Task statement:
Pictures in the data must not be copied, but everything else should be output exactly.

● ● ● ●

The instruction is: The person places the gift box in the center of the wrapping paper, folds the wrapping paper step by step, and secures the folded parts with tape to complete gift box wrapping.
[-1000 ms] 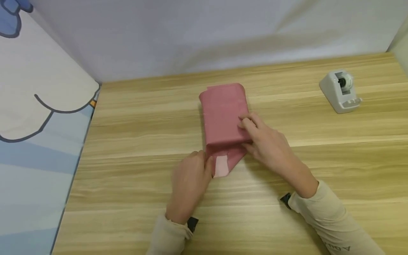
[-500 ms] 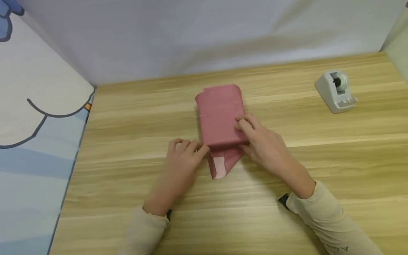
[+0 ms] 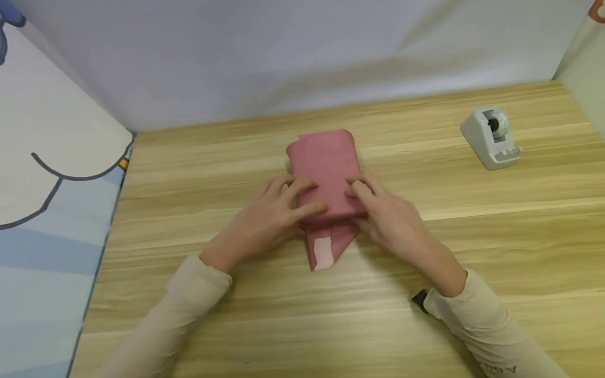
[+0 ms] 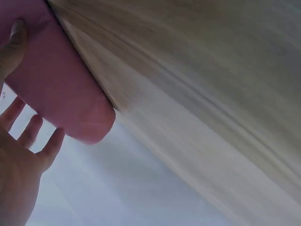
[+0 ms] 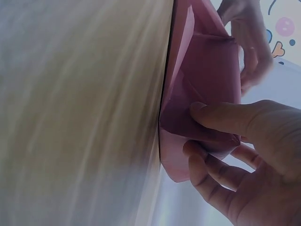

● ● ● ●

Answer to this exercise:
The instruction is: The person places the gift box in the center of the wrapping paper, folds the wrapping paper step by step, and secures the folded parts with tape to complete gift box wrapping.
[-1000 ms] 
[-500 ms] 
[+0 ms] 
[+0 ms] 
[+0 ms] 

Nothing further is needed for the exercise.